# Generalizing the Special Values

Most top solutions to the March TPS competition follow the same three-step pattern:
1. Predict test congestions using an ensemble of gradient-boosted trees
2. Replace some predictions by so-called "special values" ([EDA introducing the special values](https://www.kaggle.com/ambrosm/tpsmar22-eda-which-makes-sense#Congestion-and-its-special-values))
3. Round the predictions to the nearest integer ([Why rounding improves the score](https://www.kaggle.com/c/tabular-playground-series-jan-2022/discussion/301249))

In this notebook, we generalize step 2: Rather than replacing some predictions by special values (which are medians of the training data), we clip all predictions to some quantiles of the training data.

In [None]:
import numpy as np
import pandas as pd
import matplotlib.pyplot as plt
from sklearn.metrics import mean_absolute_error


In [None]:
# Read and prepare the training data
train = pd.read_csv('../input/tabular-playground-series-mar-2022/train.csv', parse_dates=['time'])
train['hour'] = train['time'].dt.hour
train['minute'] = train['time'].dt.minute

# Read the current top public submission of Mirena Borisova
submission_in = pd.read_csv('../input/tabular-playground-march-2022-04/lightautoml_rounded_special_ve_37_v2.csv')

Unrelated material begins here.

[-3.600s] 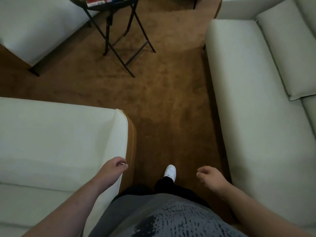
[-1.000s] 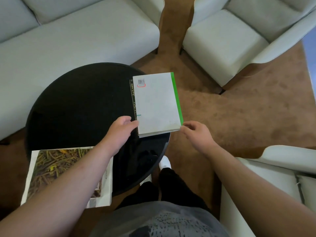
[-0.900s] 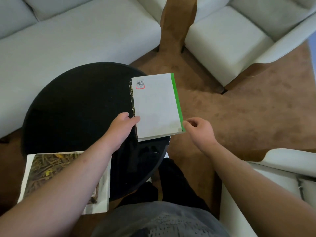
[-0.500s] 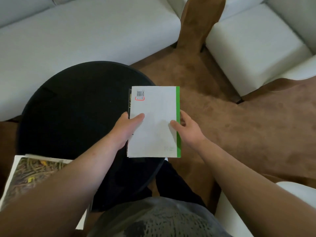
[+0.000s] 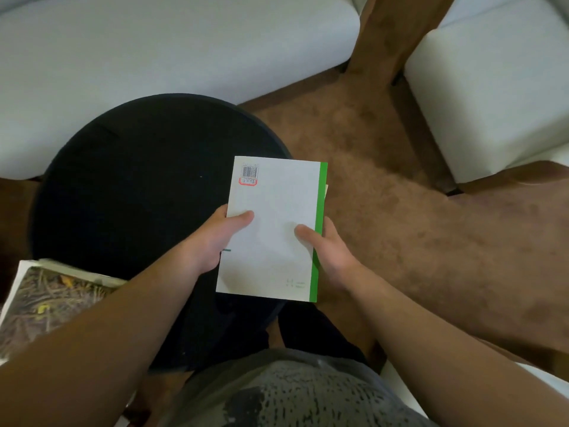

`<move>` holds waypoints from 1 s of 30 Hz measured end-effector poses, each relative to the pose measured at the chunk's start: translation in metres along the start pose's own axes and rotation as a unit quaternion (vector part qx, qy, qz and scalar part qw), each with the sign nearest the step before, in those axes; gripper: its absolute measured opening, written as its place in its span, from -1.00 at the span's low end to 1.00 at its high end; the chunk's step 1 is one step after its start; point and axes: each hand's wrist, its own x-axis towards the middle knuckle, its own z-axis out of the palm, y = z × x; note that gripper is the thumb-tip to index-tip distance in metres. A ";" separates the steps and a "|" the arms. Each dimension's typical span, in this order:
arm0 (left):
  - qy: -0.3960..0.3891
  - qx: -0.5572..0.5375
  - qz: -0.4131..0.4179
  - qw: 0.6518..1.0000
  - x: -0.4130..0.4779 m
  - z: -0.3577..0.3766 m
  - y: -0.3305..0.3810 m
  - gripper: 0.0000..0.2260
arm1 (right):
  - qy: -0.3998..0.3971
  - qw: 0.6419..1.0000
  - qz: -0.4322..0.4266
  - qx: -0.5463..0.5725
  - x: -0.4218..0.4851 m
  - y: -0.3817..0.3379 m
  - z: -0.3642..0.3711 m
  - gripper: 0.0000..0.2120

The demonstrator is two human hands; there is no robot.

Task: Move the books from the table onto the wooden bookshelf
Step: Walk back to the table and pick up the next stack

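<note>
A white book with a green spine (image 5: 274, 208) and a barcode at its top left is held over the right edge of the round black table (image 5: 129, 192). My left hand (image 5: 215, 241) grips its left edge, thumb on the cover. My right hand (image 5: 326, 251) grips the green spine side, thumb on top. A sliver of another book shows under its right edge. A second book with a leaf-litter photo cover (image 5: 52, 300) lies at the table's near left edge, partly hidden by my left forearm. The wooden bookshelf is out of view.
A long white sofa (image 5: 154, 47) runs behind the table. A white armchair (image 5: 498, 87) stands at the upper right, another white seat edge (image 5: 529, 377) at the lower right. Brown carpet (image 5: 415, 226) covers the floor between them.
I walked up to the table. Both hands closed on the white book and drew it off the table toward my body; a darker book under it is no longer visible.
</note>
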 end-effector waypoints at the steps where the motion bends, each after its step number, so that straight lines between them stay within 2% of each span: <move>1: -0.003 -0.012 -0.004 1.000 0.001 0.001 -0.002 -0.63 | 0.004 1.000 0.011 0.013 0.002 0.000 0.002 -0.40; 2: -0.003 -0.022 -0.006 1.000 0.002 0.002 -0.003 -0.60 | 0.002 0.999 0.021 0.027 0.004 0.000 0.003 -0.43; 5: -0.023 -0.043 -0.018 0.999 0.005 0.003 -0.004 -0.61 | -0.029 0.997 0.018 0.072 0.005 -0.001 0.002 -0.75; 6: -0.031 -0.048 -0.024 0.998 0.006 0.005 -0.002 -0.63 | -0.035 0.995 0.017 0.091 0.005 -0.002 0.000 -0.79; 10: -0.026 -0.063 -0.035 0.997 0.011 0.015 -0.001 -0.62 | -0.024 0.992 0.030 0.124 0.000 -0.005 -0.005 -0.82; 14: -0.030 -0.095 -0.084 0.992 0.009 0.017 -0.004 -0.74 | -0.034 0.992 0.048 0.112 -0.003 -0.009 -0.013 -0.84; 21: -0.007 -0.104 -0.114 0.988 0.000 0.019 0.000 -0.71 | -0.045 0.991 0.060 0.115 -0.015 -0.014 -0.016 -0.82; 25: -0.011 -0.129 -0.107 0.986 -0.014 0.023 -0.008 -0.71 | -0.058 0.991 0.045 0.110 -0.026 -0.013 -0.018 -0.80; 30: -0.008 -0.215 -0.076 0.974 -0.042 0.022 -0.018 -0.71 | -0.089 0.994 0.008 0.056 -0.041 -0.028 -0.013 -0.67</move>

# Compute the quantiles of workday afternoons in September except Labor Day
sep = train[(train.time.dt.hour >= 12) & (train.time.dt.weekday < 5) &
            (train.time.dt.dayofyear >= 246)]
lower = sep.groupby(['hour', 'minute', 'x', 'y', 'direction']).congestion.quantile(0.15).values
upper = sep.groupby(['hour', 'minute', 'x', 'y', 'direction']).congestion.quantile(0.7).values

# Clip the submission data to the quantiles
submission_out = submission_in.copy()
submission_out['congestion'] = submission_in.congestion.clip(lower, upper)
#submission_out.to_csv('submission.csv', index=False)

# Display some statistics
mae = mean_absolute_error(submission_in.congestion, submission_out.congestion)
print(f'Mean absolute modification: {mae:.4f}')
print(f"Submission was below lower bound: {(submission_in.congestion <= lower - 0.5).sum()}")
print(f"Submission was above upper bound: {(submission_in.congestion > upper + 0.5).sum()}")

#submission_out

In [None]:
# Round the submission
submission_out['congestion'] = submission_out.congestion.round().astype(int)
submission_out.to_csv('submission_rounded.csv', index=False)
submission_out

In [None]:
# How many predictions where changed by how much?
difference = submission_out.congestion - submission_in.congestion
histogram = difference[difference != 0].value_counts()
plt.rcParams['axes.facecolor'] = '#0057b8' # blue
plt.bar(histogram.index, histogram, color='#ffd700')
plt.xlabel('difference before / after clipping')
plt.ylabel('count')
plt.show()